FINDING AND FILLING THE GAPS

Shaw, the professor of pediatrics at Upstate Medical University, said the increases in vaccination rates — even during the pandemic last year — were encouraging signs for state public health, but disparities between racial groups remain an issue.

Among the 2020 data, white children had the highest vaccination coverage (69.4%) followed by Asian (67.4%), Hispanic or Latino (64.7%) and Black or African-American (62%), the report found.

Between 2018 and 2020, progress had been made closing the gap between Asian children and white children, the report states. The gap remained consistent between white kids and Hispanic or Latino kids, but increased slightly between Black or African-American and white children.

“That still remains a concern,” Shaw said.

Several reasons may explain why vaccination rates fluctuate across the state. For some, there is vaccine hesitancy, stemming from religious beliefs or misinformation about vaccines.

Rockland County, the county with the lowest rate of vaccination at 42%, has a large Orthodox Jewish community, where religious beliefs can influence decisions to get vaccinated, Shaw said.

Other people who are vaccine- hesitant may believe that because their children haven’t gotten sick from a disease and that other children around theirs are vaccinated, it is not needed.

“Those are unfortunately dangerous reasons that lead to children not being vaccinated,” Shaw said.

She noted the state removed non-medical vaccination exemptions for students attending schools in 2019 to help combat measles during a nationwide outbreak, with the focus on lower vaccinated areas of the state.

IMPROVING ACCESS

For others, vaccination is an issue of access.

Black or African-American families, especially, face barriers such as not having viable transportation to get to a doctor’s office or not having insurance to cover the cost of vaccinations, Shaw said.

Shaw proposed two solutions:

• Doctors and other medical providers who provide vaccinations can expand availability to families, such as longer hours or taking visits on weekends. Additionally, offering vaccinations while people are visiting for other reasons can help.

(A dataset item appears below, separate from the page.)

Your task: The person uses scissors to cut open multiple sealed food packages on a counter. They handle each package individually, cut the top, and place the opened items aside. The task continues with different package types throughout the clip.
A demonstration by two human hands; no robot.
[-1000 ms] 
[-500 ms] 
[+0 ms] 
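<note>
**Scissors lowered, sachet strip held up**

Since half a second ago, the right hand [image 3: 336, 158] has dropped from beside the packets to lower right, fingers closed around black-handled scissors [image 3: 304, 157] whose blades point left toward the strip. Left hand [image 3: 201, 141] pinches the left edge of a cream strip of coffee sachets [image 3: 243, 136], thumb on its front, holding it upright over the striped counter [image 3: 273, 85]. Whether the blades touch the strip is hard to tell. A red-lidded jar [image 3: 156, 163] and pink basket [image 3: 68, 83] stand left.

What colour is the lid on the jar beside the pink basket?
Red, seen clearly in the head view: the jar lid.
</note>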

• Doctors can be trained on how to communicate more effectively with patients and work on how to debunk misinformation on vaccines and overcome vaccine hesitancy.

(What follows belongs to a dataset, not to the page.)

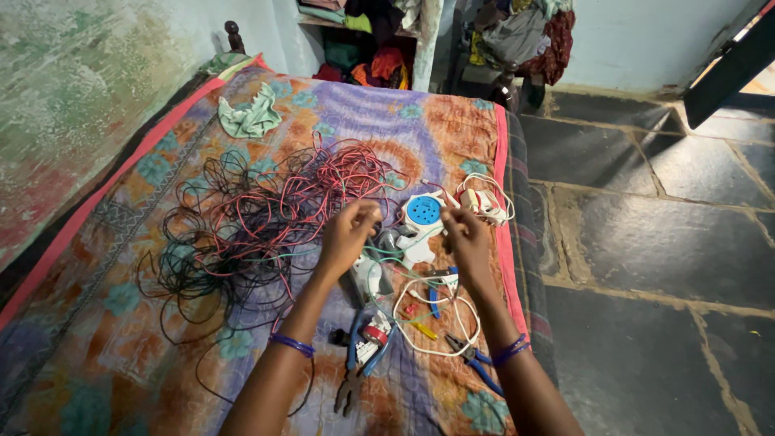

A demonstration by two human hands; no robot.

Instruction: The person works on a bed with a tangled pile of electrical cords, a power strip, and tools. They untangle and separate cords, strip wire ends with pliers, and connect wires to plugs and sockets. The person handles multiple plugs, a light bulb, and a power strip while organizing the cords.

The second, especially, may be easier said than done because a national labor shortage is affecting the number of doctors available and the time they have to improve skills, she said.

But getting vaccinated, Shaw said, is the best way for people to protect themselves and others, along with preventing eradicated diseases from re-emerging.

“We need to continue to ensure that everyone who can be vaccinated is vaccinated,” she said.